- [Goal of the exercise]:
Using the data below, return the stretch from the line that contains "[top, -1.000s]" through the line that contains "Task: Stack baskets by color", both included, exactly as it stands and nothing beyond it.
══════════
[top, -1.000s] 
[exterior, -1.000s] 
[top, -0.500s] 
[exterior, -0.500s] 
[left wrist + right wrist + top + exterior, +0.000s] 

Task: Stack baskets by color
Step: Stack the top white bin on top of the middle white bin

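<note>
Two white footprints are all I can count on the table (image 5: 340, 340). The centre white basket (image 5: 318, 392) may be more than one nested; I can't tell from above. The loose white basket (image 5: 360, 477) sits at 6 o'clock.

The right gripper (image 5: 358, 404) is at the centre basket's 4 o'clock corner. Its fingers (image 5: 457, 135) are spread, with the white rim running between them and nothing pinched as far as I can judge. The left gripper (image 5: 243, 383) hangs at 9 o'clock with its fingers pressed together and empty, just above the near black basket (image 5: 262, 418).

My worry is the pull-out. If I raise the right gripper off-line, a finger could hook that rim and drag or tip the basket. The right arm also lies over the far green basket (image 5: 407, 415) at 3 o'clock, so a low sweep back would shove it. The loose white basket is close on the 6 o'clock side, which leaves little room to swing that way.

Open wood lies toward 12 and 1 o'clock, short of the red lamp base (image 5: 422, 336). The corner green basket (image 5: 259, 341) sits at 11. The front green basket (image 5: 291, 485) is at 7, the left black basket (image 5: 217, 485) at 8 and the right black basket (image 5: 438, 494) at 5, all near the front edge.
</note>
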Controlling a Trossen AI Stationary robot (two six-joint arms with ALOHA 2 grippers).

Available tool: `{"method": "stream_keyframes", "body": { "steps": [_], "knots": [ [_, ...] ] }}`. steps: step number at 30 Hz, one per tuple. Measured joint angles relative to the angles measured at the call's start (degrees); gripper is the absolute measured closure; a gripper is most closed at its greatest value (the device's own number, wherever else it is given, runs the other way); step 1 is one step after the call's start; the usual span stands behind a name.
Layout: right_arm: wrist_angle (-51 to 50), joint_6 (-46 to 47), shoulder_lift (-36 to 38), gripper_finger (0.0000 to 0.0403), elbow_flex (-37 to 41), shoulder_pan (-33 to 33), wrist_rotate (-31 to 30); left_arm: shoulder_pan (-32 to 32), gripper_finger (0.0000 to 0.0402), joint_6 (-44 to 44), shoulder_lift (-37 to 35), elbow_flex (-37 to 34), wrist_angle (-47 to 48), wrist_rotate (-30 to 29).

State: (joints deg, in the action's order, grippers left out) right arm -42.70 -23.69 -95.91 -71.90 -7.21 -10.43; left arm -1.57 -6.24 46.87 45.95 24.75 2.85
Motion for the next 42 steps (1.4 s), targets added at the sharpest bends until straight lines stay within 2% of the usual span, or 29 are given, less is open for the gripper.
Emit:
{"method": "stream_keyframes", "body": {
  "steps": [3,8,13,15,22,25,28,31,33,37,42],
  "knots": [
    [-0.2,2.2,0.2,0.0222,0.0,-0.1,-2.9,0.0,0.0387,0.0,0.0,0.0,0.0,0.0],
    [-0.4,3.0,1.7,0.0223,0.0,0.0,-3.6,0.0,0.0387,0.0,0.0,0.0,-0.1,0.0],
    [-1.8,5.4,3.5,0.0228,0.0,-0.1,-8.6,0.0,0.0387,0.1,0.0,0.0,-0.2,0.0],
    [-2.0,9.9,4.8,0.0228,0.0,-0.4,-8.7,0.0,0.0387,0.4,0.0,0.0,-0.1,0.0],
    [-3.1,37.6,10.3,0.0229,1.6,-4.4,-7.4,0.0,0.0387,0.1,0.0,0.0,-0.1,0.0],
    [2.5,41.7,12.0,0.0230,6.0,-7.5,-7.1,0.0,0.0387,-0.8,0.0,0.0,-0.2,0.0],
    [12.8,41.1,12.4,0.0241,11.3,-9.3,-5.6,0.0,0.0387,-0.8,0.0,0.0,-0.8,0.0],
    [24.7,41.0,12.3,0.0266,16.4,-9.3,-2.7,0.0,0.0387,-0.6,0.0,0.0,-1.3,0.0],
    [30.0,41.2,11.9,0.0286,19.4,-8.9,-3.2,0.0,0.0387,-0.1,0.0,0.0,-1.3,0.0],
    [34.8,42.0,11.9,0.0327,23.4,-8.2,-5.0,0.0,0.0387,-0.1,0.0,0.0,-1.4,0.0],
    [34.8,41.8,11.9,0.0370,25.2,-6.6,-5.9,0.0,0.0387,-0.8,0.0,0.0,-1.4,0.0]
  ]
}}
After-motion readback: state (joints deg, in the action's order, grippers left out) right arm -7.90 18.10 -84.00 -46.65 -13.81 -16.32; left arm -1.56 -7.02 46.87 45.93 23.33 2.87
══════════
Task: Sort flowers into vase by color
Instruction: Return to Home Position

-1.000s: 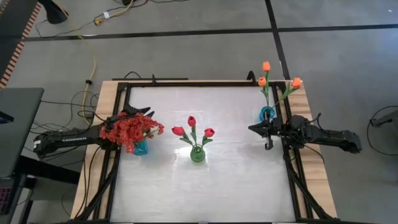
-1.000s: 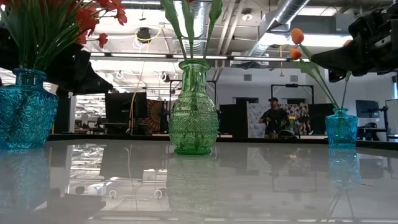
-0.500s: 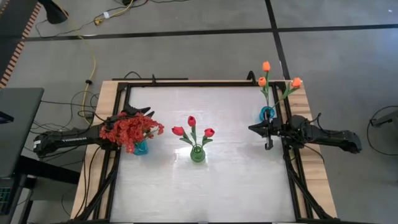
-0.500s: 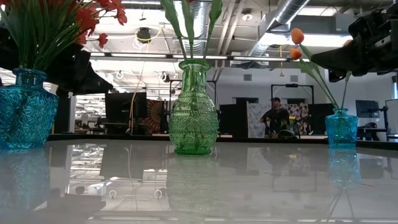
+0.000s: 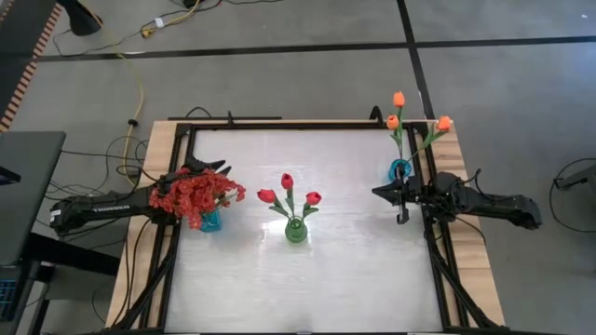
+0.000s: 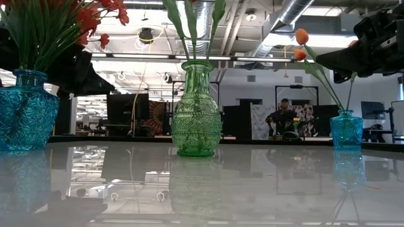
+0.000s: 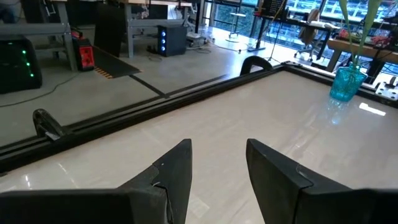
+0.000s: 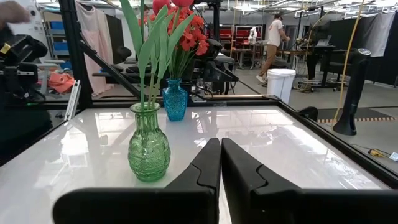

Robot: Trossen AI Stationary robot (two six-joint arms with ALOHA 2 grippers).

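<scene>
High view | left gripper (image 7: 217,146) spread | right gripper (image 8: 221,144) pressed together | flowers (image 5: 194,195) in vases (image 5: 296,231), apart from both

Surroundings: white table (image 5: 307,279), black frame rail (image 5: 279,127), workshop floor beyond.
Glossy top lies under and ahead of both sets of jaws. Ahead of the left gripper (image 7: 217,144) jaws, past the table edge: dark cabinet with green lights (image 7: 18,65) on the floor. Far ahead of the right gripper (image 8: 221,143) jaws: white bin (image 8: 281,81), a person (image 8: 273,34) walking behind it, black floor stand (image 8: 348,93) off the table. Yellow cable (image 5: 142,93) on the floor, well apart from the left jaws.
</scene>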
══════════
- [Worked solution]:
[top, -1.000s] 
[exterior, -1.000s] 
[top, -0.500s] 
[exterior, -0.500s] 
[left wrist + right wrist + top + exterior, +0.000s] 

Task: Stack baskets by color

There is nothing else to add to the answer.